Why? Why are we assuming mechanics are used at all? The DM simply rules the results and moves on. There's no engagement with the mechanical side of the game whatsoever. If I want that farmer to get eaten by the wolf, or the farmer to have a nice new wolf pelt jacket, it's got nothing to do with mechanics.

There is zero assumption of mechanical resolution here. The mechanics apply to the PC's and the PC's ONLY.

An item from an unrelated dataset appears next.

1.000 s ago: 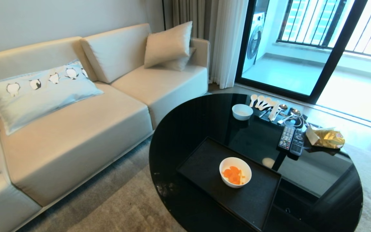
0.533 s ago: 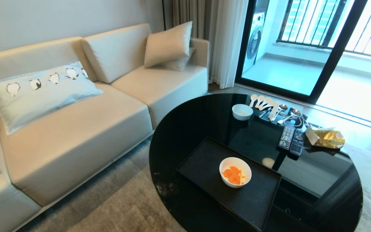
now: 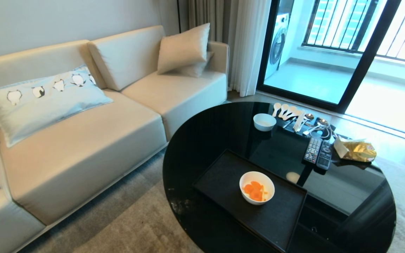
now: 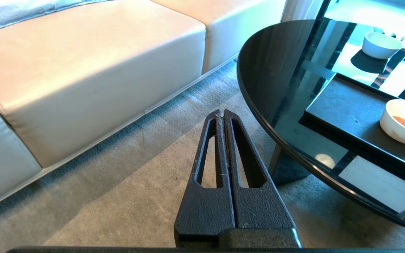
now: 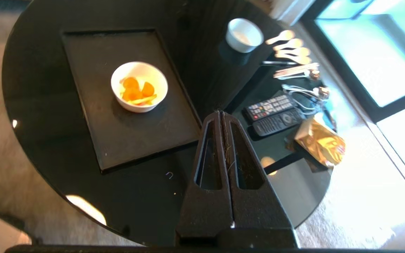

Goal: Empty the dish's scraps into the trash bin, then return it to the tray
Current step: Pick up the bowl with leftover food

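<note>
The white dish [image 3: 257, 187] [image 5: 139, 86] [image 4: 403, 122] stands on the matte black tray [image 3: 223, 179] [image 5: 93, 49] [image 4: 343, 105] and holds the scraps [image 3: 254, 191] [image 5: 136, 90], orange slices with pale yellow strips. My right gripper [image 5: 221, 113] is shut and empty, above the glossy black table [image 5: 135, 196] near the tray's corner, well apart from the dish. My left gripper [image 4: 221, 112] is shut and empty, low over the carpet beside the table's edge. Neither gripper shows in the head view. The trash bin is out of view.
A smaller white bowl [image 3: 264, 121] [image 5: 244, 34], spoons [image 3: 287, 110] and other cutlery, two remote controls [image 3: 317, 152] [image 5: 272, 113] and a gold packet [image 3: 359, 150] [image 5: 320, 142] lie on the round table [image 3: 202, 140]. A beige sofa [image 3: 83, 147] stands left of it.
None in the head view; the dish, tray and table items stay where they were, and no arm has entered it.
</note>
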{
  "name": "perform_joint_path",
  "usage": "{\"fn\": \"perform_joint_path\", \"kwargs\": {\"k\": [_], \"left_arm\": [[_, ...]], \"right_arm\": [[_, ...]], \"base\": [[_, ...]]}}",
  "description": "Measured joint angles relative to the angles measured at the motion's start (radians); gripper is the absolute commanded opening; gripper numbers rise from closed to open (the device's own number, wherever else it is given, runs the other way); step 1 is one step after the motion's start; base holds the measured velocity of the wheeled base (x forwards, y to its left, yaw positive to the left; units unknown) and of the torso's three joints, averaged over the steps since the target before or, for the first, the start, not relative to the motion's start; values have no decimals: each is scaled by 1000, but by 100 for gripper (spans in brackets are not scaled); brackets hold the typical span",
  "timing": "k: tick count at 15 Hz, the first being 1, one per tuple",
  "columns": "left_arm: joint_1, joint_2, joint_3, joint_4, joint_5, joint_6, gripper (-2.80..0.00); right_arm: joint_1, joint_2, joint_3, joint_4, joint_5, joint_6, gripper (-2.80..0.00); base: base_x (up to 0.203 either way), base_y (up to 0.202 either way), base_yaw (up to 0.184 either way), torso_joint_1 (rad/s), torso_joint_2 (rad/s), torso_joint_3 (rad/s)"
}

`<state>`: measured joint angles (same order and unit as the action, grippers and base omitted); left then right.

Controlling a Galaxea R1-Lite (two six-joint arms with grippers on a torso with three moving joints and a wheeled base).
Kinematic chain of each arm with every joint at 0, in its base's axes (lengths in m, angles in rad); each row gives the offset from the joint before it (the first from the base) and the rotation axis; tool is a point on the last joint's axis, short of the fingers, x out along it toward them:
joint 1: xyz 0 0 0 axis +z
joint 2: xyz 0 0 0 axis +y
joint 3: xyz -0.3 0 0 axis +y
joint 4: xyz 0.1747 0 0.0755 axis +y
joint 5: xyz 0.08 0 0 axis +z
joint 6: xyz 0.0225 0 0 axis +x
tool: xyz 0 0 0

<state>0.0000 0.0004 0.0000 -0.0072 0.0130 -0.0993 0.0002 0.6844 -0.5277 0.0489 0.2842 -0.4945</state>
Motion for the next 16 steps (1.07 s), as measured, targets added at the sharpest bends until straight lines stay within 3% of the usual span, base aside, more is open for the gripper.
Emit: {"fn": "perform_joint_path", "kwargs": {"k": [3, 7, 12, 16], "left_arm": [[0, 0, 0, 0, 0, 1, -280], [0, 0, 0, 0, 0, 0, -280], [0, 0, 0, 0, 0, 0, -280], [0, 0, 0, 0, 0, 0, -280]], "right_arm": [[76, 233, -84, -11, 28, -85, -280], [254, 502, -149, -101, -31, -111, -280], [407, 831, -220, -316, -215, -108, -280], [479, 1050, -369, -330, -401, -97, -280]], "base": [[0, 0, 0, 0, 0, 0], [0, 0, 0, 0, 0, 0], [0, 0, 0, 0, 0, 0], [0, 0, 0, 0, 0, 0]]}}
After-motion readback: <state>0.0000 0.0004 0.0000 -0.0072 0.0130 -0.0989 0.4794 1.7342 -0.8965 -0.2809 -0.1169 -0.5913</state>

LOL I just reread the last dozen posts 3 times and I still have no idea what you guys are talking about :)
 

Outside of what the players see and know, the world in an RPG doesn't actually exist. Everything that exists in an RPG world is there for the benefit of the players, having been created by the DM with the effect on the players in mind. It follows rules of narrative, not rules of logic.
 

Because virtually all game worlds are inherently illogical? Because there are pretty much no D&D game worlds that hold up under any serious degree of scrutiny. Certainly no published ones. You can poke GIANT holes in the logic of pretty much any game world with little effort.
Traveller worlds are just as faulty. Let's face it, roleplaying games aren't first port of call for simulating reality.

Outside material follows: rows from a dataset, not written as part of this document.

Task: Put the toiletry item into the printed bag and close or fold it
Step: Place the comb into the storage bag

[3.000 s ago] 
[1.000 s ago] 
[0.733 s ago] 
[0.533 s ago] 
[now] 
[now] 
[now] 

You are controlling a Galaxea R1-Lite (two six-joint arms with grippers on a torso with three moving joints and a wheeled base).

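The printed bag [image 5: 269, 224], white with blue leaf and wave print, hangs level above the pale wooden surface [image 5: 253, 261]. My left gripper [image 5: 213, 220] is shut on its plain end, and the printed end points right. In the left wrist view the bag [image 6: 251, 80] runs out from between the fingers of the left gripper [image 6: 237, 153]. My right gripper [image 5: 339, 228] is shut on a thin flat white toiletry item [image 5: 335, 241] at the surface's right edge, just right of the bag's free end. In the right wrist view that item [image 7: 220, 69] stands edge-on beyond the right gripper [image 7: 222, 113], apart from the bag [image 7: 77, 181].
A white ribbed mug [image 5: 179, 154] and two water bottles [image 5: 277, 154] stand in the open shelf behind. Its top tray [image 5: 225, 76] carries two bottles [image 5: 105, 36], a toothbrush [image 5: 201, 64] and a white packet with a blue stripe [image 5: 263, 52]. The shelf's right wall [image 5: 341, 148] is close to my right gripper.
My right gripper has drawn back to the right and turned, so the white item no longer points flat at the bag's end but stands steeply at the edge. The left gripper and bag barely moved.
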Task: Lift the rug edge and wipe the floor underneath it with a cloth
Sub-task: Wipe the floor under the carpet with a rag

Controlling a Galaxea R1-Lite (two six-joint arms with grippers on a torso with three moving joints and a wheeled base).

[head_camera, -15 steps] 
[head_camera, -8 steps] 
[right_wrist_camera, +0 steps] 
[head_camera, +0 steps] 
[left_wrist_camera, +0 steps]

Nope. There are no deadly encounters wherever they don't go because wherever they don't go doesn't actually matter. No one actually uses their random encounter tables for areas where the PC's aren't. Do you actually roll random encounters for EVERY single NPC EVERY single day? No, of course not. So, any NPC's and any areas that aren't being engaged by the PC's are not actually covered by the mechanics in any way, shape or form.
But I do think about what the encounter tables imply for settlements, traders, etc. Even if PCs don't go to a settlement, it will conform to the game rules. There very well could be one or more low level clerics. There almost certainly won't be a laser pistol toting shark man. Those clerics will be able to cast Detect Poison and Disease and Purify Food and Drink as rituals, so will be welcome members of the settlement. Any dragonborn living in those settlements will have a base speed of 30'.

Of course they are. There's no avoiding that. Again, are you running thousands of NPC's every single day to determine what happens in your game world outside of where the PC's are? No, of course not. So, the mechanics only apply where the PC's are and what they are doing.
For me the world is a living place. For example, after Demogorgon smashes Sloobidop in the Underdark, I tracked with arrows on the map some reasonable migration paths for the Kuo Toa. That certainly took into consideration hundreds of NPCs, using Underdark movement rates defined by D&D rules.

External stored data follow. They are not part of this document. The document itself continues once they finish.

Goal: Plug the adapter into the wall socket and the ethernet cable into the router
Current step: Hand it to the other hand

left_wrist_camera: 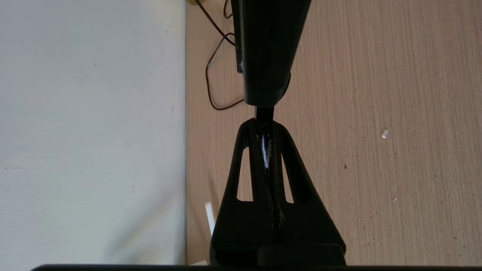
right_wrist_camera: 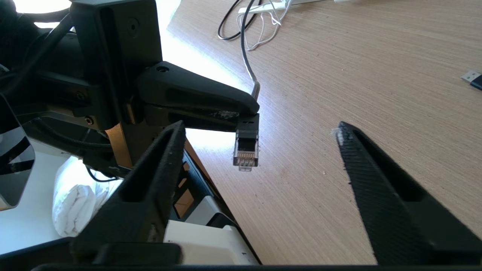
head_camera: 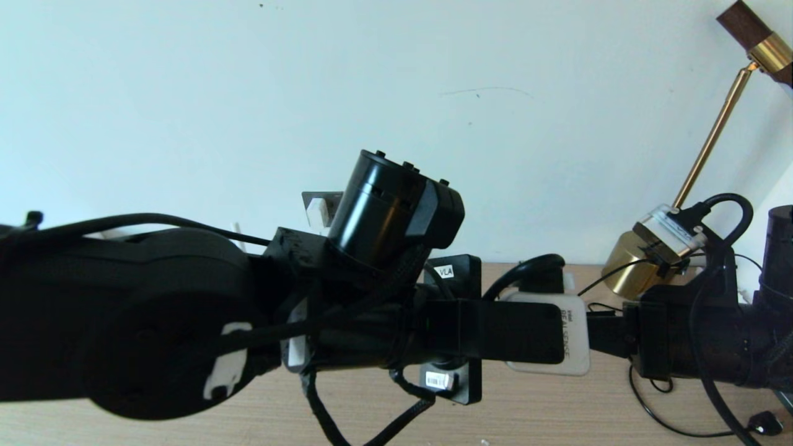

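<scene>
Left gripper (right_wrist_camera: 248,109) pinched on the black-booted, clear-plug ethernet cable (right_wrist_camera: 246,145), plug hanging below its fingertips, right gripper (right_wrist_camera: 260,131) spread wide around that plug without touching, above the pale wood table (right_wrist_camera: 376,75).

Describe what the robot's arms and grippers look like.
Both arms are matte black, with round joint housings and loose black cables along them. The left arm bears white patches and a small white label reading VLA. The left gripper and right gripper have long tapering black fingers with slotted cut-outs and ribbed surfaces, the tips scuffed pale. A silver camera sits by the right arm.
</scene>
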You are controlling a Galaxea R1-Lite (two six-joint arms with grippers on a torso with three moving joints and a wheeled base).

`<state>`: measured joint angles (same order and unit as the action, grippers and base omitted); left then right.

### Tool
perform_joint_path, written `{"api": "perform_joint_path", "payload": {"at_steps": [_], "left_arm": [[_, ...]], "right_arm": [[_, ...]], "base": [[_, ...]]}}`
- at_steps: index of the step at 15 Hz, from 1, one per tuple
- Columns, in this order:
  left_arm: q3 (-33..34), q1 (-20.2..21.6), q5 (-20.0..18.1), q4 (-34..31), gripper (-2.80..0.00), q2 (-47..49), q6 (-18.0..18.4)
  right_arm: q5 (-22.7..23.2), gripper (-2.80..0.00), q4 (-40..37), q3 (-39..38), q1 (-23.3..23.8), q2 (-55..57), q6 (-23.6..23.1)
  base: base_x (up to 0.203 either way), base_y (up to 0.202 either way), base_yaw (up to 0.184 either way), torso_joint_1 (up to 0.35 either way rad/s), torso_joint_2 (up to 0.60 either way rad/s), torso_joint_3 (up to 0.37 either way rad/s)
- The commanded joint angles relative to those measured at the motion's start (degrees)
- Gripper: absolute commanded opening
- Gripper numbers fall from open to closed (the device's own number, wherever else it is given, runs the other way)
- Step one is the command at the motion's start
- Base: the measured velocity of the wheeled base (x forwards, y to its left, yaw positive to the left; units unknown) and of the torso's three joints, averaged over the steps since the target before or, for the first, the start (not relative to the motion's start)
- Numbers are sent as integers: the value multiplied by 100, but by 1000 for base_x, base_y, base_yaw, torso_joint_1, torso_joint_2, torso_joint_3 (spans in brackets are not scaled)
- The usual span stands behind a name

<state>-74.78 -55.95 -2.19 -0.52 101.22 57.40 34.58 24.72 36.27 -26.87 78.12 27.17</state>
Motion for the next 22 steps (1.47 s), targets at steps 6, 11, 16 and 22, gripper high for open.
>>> {"api": "perform_joint_path", "payload": {"at_steps": [6, 11, 16, 22], "left_arm": [[7, -3, 0, 149, -280, 21, 26], [7, -12, 0, 149, -280, 3, 35], [-27, -47, 0, 168, 0, 12, 25], [116, -50, 15, 281, 0, -296, 51]], "right_arm": [[13, -280, 15, 3, -11, -42, 77], [13, -280, 15, 3, -11, -33, 104], [13, -280, 15, -32, -20, -33, 95], [5, -280, 15, 13, -13, -118, 538]], "base": [[0, 0, 0, 0, 0, 0], [0, 0, 0, 0, 0, 0], [0, 0, 0, 0, 0, 0], [0, 0, 0, 0, 0, 0]]}}
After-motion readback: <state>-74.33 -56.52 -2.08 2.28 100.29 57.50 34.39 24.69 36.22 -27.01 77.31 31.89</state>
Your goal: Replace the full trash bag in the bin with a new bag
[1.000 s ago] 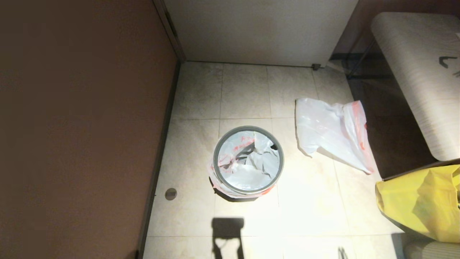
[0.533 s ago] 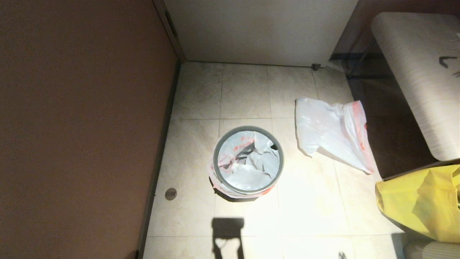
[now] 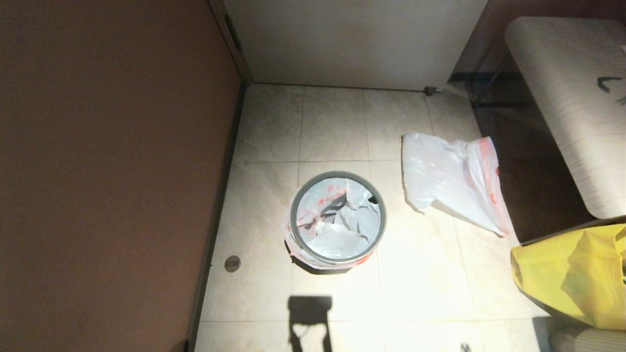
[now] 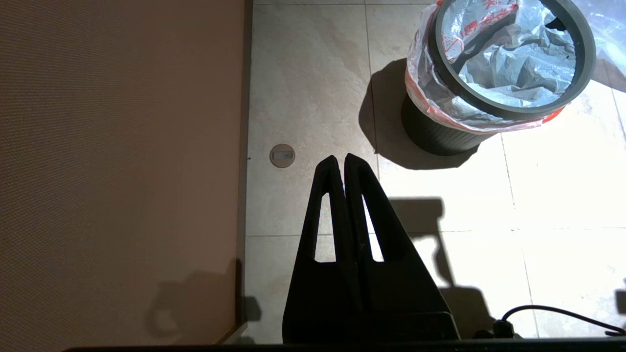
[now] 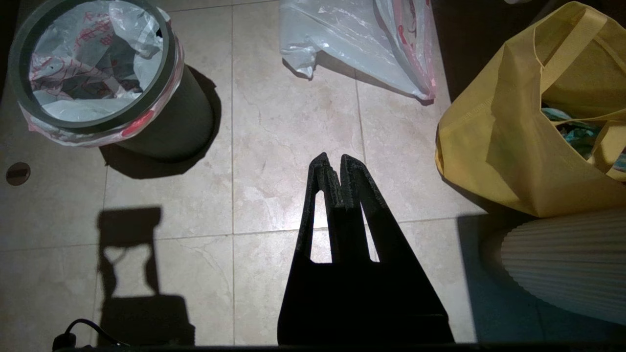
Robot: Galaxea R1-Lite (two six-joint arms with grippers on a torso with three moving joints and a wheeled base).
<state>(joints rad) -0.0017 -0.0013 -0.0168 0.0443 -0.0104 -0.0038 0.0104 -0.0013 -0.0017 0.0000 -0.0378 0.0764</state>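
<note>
Right tool (image 5: 334, 160) withdrawn slightly, bin (image 3: 338, 216), bags unmoved

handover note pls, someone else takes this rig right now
Left gripper: shut, empty, above the floor near the wall.
Right gripper: shut, empty, above bare tiles.
The bin holds the full trash bag, its mouth folded out under the grey hoop.
The new bag lies on the floor to the bin's right.
Done: nothing yet.
Left: pull out the full bag, fit the new one.
</note>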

Even in such a campaign, you're still only talking about the mechanics of the game actually applying to an easily ignorable rounding error of the population. A tiny, tiny percentage. The rest of the world doesn't care or notice the existence of these PC's. Well, until they do something big enough to be noticed, I suppose, but, not that many campaigns feature PC's becoming gods.

Even though you have deadly encounters going on in 10 different locations, you still have the out 99.999% of the game world where mechanics have ZERO to do with anything.
Your point seems to be that wherever we are not looking, the rules cease to apply. That's really not true for me. We might not be worrying about how the rules apply right there at this exact moment, but if we turned out attention to it then sure enough, the rules are there. The reason I find this a strange criticism is that it applies to Traveller just as much as D&D. Those worlds we haven't mapped yet? What's going on there? Well, a UPP will exist in potential for them just as much as one exists in actuality for worlds we've already surveyed.